_ASSIGNMENT_
Only the lines with "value" in them need to be copied from the listing.

_MATERIAL FOR THE TASK_

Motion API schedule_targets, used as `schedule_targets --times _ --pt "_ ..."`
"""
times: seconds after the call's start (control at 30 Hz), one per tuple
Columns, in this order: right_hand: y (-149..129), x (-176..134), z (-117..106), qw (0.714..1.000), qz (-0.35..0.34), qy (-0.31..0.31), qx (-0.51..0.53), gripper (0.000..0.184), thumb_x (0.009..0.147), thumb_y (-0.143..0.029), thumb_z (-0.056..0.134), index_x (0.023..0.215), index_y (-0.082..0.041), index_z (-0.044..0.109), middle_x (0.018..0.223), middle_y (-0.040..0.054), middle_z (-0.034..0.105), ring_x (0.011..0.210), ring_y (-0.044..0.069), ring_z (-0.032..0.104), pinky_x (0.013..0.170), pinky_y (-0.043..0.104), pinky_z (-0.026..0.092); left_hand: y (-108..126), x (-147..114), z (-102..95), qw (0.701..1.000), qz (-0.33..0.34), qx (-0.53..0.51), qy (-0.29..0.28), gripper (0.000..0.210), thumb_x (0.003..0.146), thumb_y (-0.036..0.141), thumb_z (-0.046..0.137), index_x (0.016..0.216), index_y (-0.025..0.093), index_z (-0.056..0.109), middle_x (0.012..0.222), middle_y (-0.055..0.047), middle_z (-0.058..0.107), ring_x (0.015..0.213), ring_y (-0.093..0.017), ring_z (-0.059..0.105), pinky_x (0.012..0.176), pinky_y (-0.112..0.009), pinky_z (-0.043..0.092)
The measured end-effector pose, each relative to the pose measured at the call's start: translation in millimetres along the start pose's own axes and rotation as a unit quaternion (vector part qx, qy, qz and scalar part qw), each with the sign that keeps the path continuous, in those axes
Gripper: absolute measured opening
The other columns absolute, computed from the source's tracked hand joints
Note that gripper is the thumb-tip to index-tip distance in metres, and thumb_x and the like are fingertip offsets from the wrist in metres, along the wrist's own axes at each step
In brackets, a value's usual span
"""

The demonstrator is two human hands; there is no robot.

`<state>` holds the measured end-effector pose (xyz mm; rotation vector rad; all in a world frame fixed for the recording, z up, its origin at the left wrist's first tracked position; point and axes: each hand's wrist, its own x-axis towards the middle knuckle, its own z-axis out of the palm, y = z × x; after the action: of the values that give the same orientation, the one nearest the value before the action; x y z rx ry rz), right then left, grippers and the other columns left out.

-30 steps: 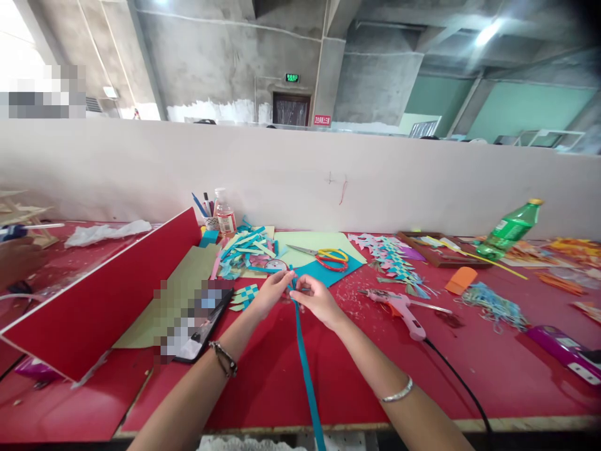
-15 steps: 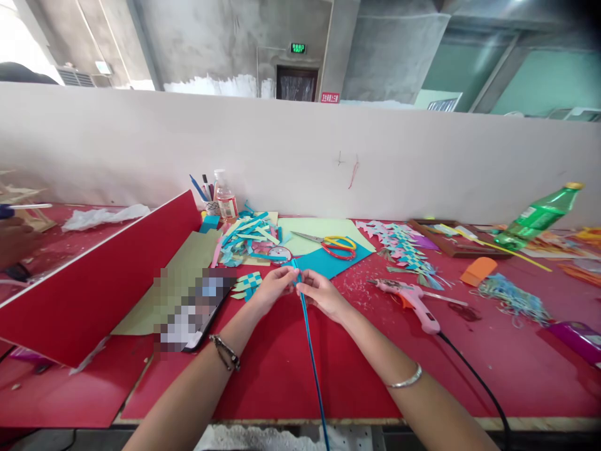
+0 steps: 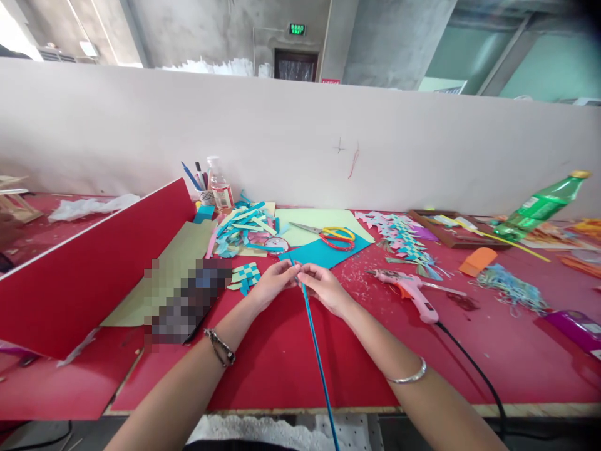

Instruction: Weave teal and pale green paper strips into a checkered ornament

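Note:
Between the fingertips of my left hand (image 3: pixel 277 280) and my right hand (image 3: pixel 325 288) is a long, narrow blue paper strip (image 3: pixel 313 338). Both hands pinch it near its top end, fingertips almost touching. From there the strip runs down past the table's front edge. Just beyond my hands lies a blue paper sheet (image 3: pixel 328 252), partly under scissors (image 3: pixel 335 236) with red and yellow handles. A small woven blue-and-green paper piece (image 3: pixel 245 275) rests left of my left hand. To the right of my right hand is a pink glue gun (image 3: pixel 408 291).
A phone (image 3: pixel 192 300) lies left, by a standing red board (image 3: pixel 103 263). A heap of paper strips (image 3: pixel 244 228), a bottle (image 3: pixel 220 188) and woven paper fish shapes (image 3: pixel 404 241) sit farther back. A green bottle (image 3: pixel 539 207) leans at right, near blue threads (image 3: pixel 511 288).
The camera view has tipped slightly down, so the scene sits higher in the picture. My hands stay together on the strip, with small finger shifts; the phone's screen looks darker.

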<state>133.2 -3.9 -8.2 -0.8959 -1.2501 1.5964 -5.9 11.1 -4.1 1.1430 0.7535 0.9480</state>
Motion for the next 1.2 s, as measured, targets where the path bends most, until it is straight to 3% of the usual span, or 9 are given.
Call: schedule_targets --times 0.37,0.57,0.67,0.8,1.0,1.2 --pt "-5 0 -2 0.997 -0.001 -0.018 0.074 0.024 0.065 -0.035 0.065 0.064 -0.017 0.049 0.060 -0.0047 0.053 0.051 0.004 0.046 0.045 0.015 0.036 -2 2 1.7 1.000 0.009 -0.020 -0.008 0.028 0.065 0.040 0.062 0.073 0.015 0.052 0.058 0.004 0.051 0.056 -0.006 0.049 0.063 -0.020 0.041" --pt "-8 0 -2 0.998 0.025 -0.001 0.049 0.025 0.064 -0.034 0.062 0.069 -0.020 0.043 0.053 -0.0075 0.051 0.044 0.005 0.046 0.042 0.017 0.038 -6 4 0.4 0.982 0.035 0.175 0.058 0.027 0.074 0.042 0.044 0.071 0.016 0.048 0.055 0.004 0.050 0.051 -0.009 0.051 0.057 -0.022 0.042" --pt "-6 0 -2 0.999 0.040 -0.004 -0.028 0.022 0.066 -0.034 0.057 0.068 -0.021 0.040 0.048 -0.0091 0.048 0.040 0.007 0.047 0.040 0.018 0.039 -6 3 1.1 0.966 0.056 0.237 0.085 0.029 0.075 0.041 0.041 0.060 0.017 0.044 0.045 0.006 0.044 0.043 -0.009 0.045 0.047 -0.021 0.034" --pt "-4 2 -2 0.993 0.042 0.024 -0.106 0.023 0.071 -0.040 0.050 0.065 -0.020 0.042 0.044 -0.0077 0.048 0.034 0.009 0.046 0.034 0.020 0.036 -6 -2 4.6 0.937 0.098 0.323 0.086 0.029 0.073 0.034 0.045 0.051 0.016 0.041 0.043 0.006 0.038 0.045 -0.008 0.037 0.046 -0.021 0.025" --pt "-5 5 -9 0.987 -0.015 0.090 -0.133 0.025 0.072 -0.036 0.051 0.056 -0.019 0.042 0.039 -0.0098 0.038 0.033 0.004 0.035 0.033 0.017 0.025 -7 -7 11.2 0.910 0.120 0.394 0.051 0.027 0.072 0.029 0.045 0.049 0.016 0.041 0.044 0.007 0.032 0.047 -0.007 0.030 0.046 -0.021 0.019" --pt "-7 5 -10 0.991 -0.003 0.074 -0.108 0.020 0.070 -0.033 0.050 0.057 -0.018 0.046 0.041 -0.0089 0.040 0.035 0.004 0.036 0.034 0.017 0.025 -6 -5 11.1 0.913 0.110 0.388 0.064 0.028 0.075 0.032 0.042 0.051 0.016 0.042 0.046 0.006 0.034 0.048 -0.008 0.034 0.046 -0.020 0.022"
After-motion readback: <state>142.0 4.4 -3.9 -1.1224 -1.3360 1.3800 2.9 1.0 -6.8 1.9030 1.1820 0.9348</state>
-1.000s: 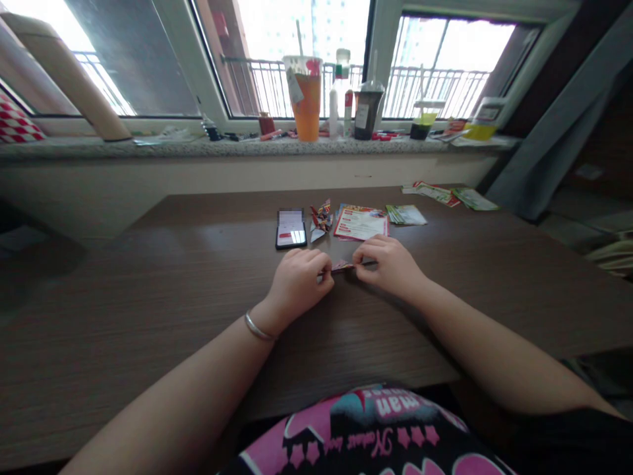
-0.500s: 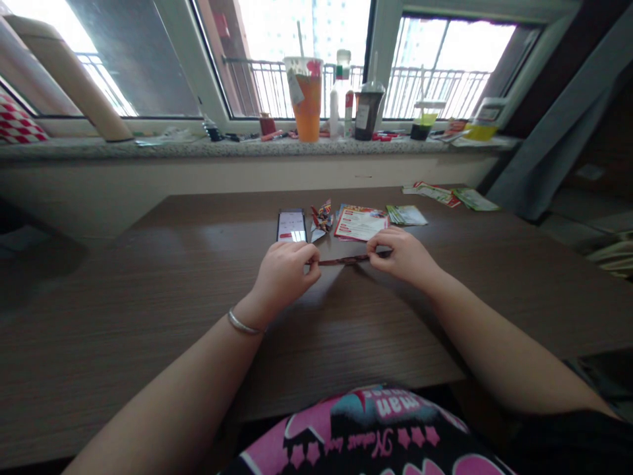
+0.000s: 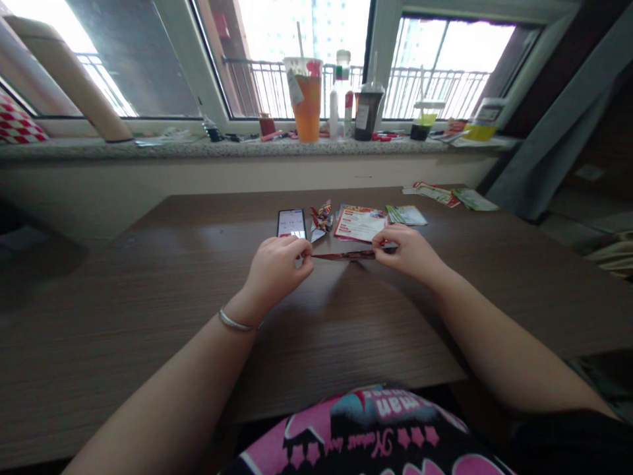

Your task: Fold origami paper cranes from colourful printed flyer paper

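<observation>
A thin, dark reddish-brown strip of folded paper (image 3: 343, 256) is stretched between my two hands, just above the table, seen nearly edge-on. My left hand (image 3: 281, 267) pinches its left end between thumb and fingers. At the other end, my right hand (image 3: 408, 251) pinches it the same way. Just beyond my left hand lies a phone (image 3: 291, 222) with its screen lit. To the phone's right sits a folded, colourful printed paper piece (image 3: 322, 219). A pile of red-and-white printed sheets (image 3: 361, 223) lies beyond the strip, partly behind my right hand.
Green printed packets (image 3: 406, 215) lie right of the sheets, with more printed cards (image 3: 435, 193) at the table's far right edge. On the windowsill (image 3: 237, 149) stand an orange drink cup (image 3: 309, 105), a dark drink cup (image 3: 366, 113) and a bottle (image 3: 340, 95).
My left hand has shifted left and slightly away from me, my right hand slightly right. More of the strip shows between them, and it looks wider.
</observation>
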### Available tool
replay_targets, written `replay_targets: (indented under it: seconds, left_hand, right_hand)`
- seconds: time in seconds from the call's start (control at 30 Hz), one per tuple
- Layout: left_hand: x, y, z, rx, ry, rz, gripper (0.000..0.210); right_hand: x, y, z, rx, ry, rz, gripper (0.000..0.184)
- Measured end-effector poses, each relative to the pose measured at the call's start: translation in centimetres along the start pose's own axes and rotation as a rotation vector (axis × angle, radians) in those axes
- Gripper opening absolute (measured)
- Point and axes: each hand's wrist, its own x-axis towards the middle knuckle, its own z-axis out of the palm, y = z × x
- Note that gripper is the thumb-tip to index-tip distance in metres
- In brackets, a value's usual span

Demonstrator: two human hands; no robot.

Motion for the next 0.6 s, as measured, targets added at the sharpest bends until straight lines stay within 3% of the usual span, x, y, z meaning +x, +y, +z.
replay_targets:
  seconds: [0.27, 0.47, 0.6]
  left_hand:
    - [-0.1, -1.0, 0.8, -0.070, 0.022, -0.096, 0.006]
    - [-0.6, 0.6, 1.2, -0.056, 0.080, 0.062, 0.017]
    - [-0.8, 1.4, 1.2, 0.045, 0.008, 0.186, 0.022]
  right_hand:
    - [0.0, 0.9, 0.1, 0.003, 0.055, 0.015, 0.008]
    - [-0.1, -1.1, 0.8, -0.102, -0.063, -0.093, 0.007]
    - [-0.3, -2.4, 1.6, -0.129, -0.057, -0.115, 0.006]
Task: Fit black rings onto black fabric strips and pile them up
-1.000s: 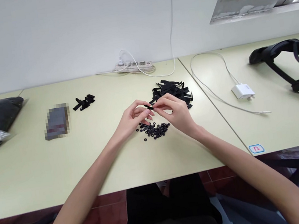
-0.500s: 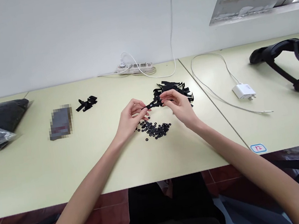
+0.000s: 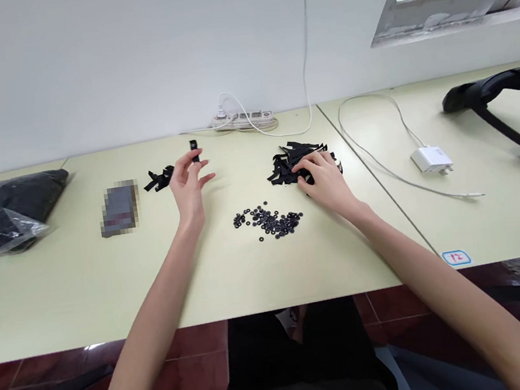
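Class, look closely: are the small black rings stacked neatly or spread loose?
Spread loose: the black rings lie scattered on the tabletop, some bunched together, others apart, with no neat stack visible.

The person's left hand (image 3: 186, 184) pinches a short black strip (image 3: 194, 145) upright near a small pile (image 3: 156, 180) of strips on the counter (image 3: 252, 280). The right hand (image 3: 328, 182) touches a larger pile (image 3: 281, 169). Loose black rings (image 3: 276, 222) lie between the forearms; a power strip (image 3: 256, 118) sits by the wall (image 3: 101, 62).

A white charger (image 3: 431, 160) and its cable (image 3: 463, 195) lie near a black headset (image 3: 491, 85); a power strip (image 3: 255, 119) sits by the wall (image 3: 125, 59).
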`<control>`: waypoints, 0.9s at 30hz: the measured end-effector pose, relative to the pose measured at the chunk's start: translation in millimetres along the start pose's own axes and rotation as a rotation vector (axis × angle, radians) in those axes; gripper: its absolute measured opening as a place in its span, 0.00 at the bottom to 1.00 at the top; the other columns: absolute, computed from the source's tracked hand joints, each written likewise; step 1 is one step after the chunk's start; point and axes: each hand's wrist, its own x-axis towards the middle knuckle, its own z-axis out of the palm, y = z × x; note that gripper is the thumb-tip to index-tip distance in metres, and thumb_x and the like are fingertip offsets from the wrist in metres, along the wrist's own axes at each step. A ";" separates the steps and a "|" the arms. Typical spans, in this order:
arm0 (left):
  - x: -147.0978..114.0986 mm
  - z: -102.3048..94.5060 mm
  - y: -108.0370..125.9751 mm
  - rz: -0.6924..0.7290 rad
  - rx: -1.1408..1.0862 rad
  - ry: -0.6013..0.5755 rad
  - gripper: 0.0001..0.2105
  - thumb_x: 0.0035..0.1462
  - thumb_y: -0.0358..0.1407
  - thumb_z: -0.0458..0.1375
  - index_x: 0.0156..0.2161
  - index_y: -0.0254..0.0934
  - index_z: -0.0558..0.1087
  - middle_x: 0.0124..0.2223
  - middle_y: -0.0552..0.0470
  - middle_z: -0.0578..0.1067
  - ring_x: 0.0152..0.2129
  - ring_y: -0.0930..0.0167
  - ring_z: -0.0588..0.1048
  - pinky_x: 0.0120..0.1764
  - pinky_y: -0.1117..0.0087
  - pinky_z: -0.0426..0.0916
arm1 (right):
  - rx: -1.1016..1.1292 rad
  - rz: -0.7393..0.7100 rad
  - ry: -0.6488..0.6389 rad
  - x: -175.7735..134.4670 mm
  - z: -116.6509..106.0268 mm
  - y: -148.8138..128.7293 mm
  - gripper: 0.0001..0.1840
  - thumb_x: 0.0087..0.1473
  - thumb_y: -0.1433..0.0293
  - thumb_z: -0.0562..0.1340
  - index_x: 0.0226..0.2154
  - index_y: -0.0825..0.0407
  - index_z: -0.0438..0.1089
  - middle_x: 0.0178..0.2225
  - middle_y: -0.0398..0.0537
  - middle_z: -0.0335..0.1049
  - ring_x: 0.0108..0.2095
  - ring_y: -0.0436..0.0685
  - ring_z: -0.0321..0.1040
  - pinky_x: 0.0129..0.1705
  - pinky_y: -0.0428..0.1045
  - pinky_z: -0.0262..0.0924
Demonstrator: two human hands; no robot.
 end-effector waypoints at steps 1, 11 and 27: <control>4.9 -4.8 -1.5 0.014 0.002 0.034 0.13 0.61 0.43 0.66 0.49 0.46 0.79 0.63 0.48 0.77 0.55 0.61 0.80 0.45 0.66 0.80 | -0.035 -0.009 -0.012 -0.8 1.1 1.2 0.11 0.65 0.71 0.60 0.46 0.48 0.78 0.51 0.58 0.74 0.59 0.73 0.64 0.64 0.69 0.64; 48.4 -57.3 -12.7 -0.381 -0.325 0.197 0.23 0.60 0.30 0.63 0.60 0.44 0.71 0.62 0.43 0.72 0.61 0.64 0.78 0.60 0.68 0.77 | -0.026 0.004 -0.003 3.1 6.3 4.2 0.09 0.67 0.69 0.59 0.40 0.47 0.77 0.47 0.57 0.78 0.56 0.74 0.67 0.61 0.71 0.63; -0.8 3.1 -3.0 -0.233 -0.035 -0.333 0.16 0.60 0.38 0.68 0.52 0.42 0.75 0.63 0.44 0.76 0.58 0.59 0.78 0.60 0.55 0.74 | 0.871 0.176 -0.045 7.9 -7.5 -39.9 0.16 0.61 0.54 0.72 0.39 0.47 0.72 0.32 0.46 0.80 0.32 0.55 0.75 0.37 0.53 0.71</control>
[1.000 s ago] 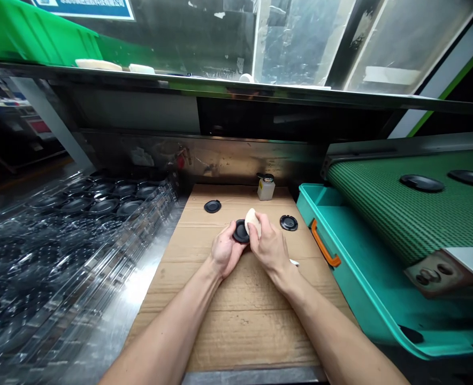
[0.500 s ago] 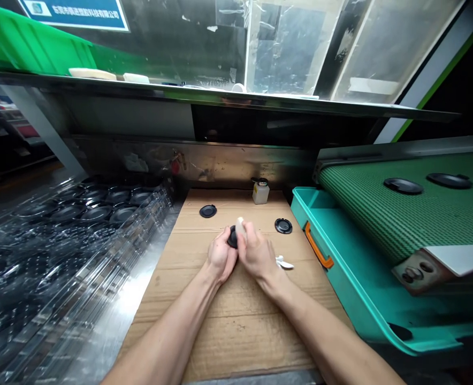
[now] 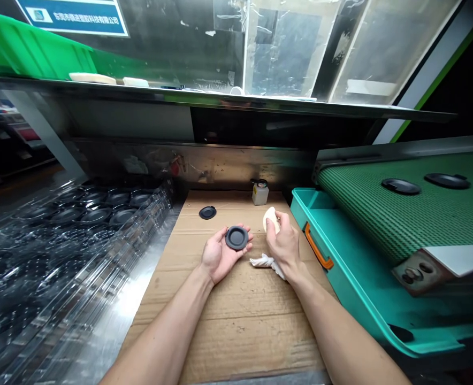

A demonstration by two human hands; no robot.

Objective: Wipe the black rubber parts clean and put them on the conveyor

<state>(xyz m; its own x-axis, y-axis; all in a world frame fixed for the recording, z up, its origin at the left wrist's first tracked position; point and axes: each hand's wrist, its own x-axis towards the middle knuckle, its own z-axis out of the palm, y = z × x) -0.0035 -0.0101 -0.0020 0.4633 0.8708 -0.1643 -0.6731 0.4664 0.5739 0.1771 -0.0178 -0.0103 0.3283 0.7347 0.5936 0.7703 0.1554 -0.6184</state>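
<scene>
My left hand (image 3: 222, 254) is palm up, with a black round plastic lid (image 3: 236, 238) resting on its fingers. The lid's recessed face points toward me. To the right, my right hand (image 3: 284, 243) pinches a cream-coloured round pad (image 3: 270, 218) between thumb and fingers, apart from the lid. A crumpled white cloth (image 3: 264, 261) lies on the cardboard (image 3: 236, 326) just under my right wrist. Further back on the left sits another black lid (image 3: 207, 213). A small pump bottle (image 3: 260, 193) stands at the cardboard's far edge.
On the left are clear plastic trays (image 3: 71, 267) holding many black lids. A teal bin (image 3: 341, 283) with an orange handle stands at the right, below a green conveyor belt (image 3: 421, 214) carrying black lids (image 3: 401, 186). A metal shelf (image 3: 220, 99) crosses above, with a green crate (image 3: 31, 51).
My right hand has moved right with the pad, away from the lid. My left hand has opened flatter, showing the lid's face. The lid lying at the right is now hidden behind my right hand.
</scene>
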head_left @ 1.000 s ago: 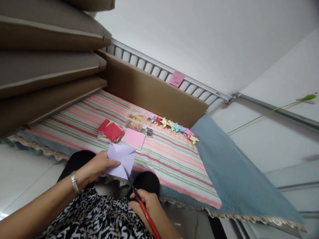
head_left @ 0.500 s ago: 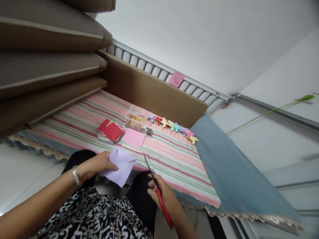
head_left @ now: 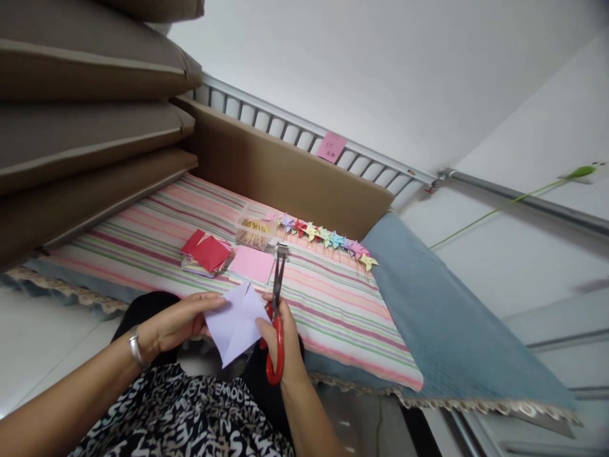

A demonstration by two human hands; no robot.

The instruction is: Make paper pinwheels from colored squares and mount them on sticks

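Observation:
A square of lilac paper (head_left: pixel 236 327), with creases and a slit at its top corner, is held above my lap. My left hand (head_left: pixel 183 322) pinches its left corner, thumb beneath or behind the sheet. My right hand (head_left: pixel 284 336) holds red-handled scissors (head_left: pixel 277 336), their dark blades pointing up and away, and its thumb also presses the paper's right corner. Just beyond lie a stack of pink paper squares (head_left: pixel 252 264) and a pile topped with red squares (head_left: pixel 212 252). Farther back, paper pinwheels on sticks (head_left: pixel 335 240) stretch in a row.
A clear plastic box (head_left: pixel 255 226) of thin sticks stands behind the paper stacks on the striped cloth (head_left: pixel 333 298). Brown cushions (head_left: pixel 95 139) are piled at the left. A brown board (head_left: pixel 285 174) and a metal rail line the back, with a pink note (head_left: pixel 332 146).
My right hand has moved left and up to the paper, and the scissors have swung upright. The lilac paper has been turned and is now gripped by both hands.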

_EXERCISE ANSWER_
In brackets, a value's usual span
`<state>` holds the measured end-effector pose (xyz mm; rotation vector rad; all in a world frame fixed for the recording, z up, its origin at the left wrist's first tracked position; point and axes: each hand's wrist, its own x-axis towards the middle knuckle, its own z-axis out of the palm, y = z × x; after the action: of the values that give the same orientation, the one nearest the value before the action; x y z rx ry rz), right then left, grippers and the other columns left out.
- In brackets, a value's usual span

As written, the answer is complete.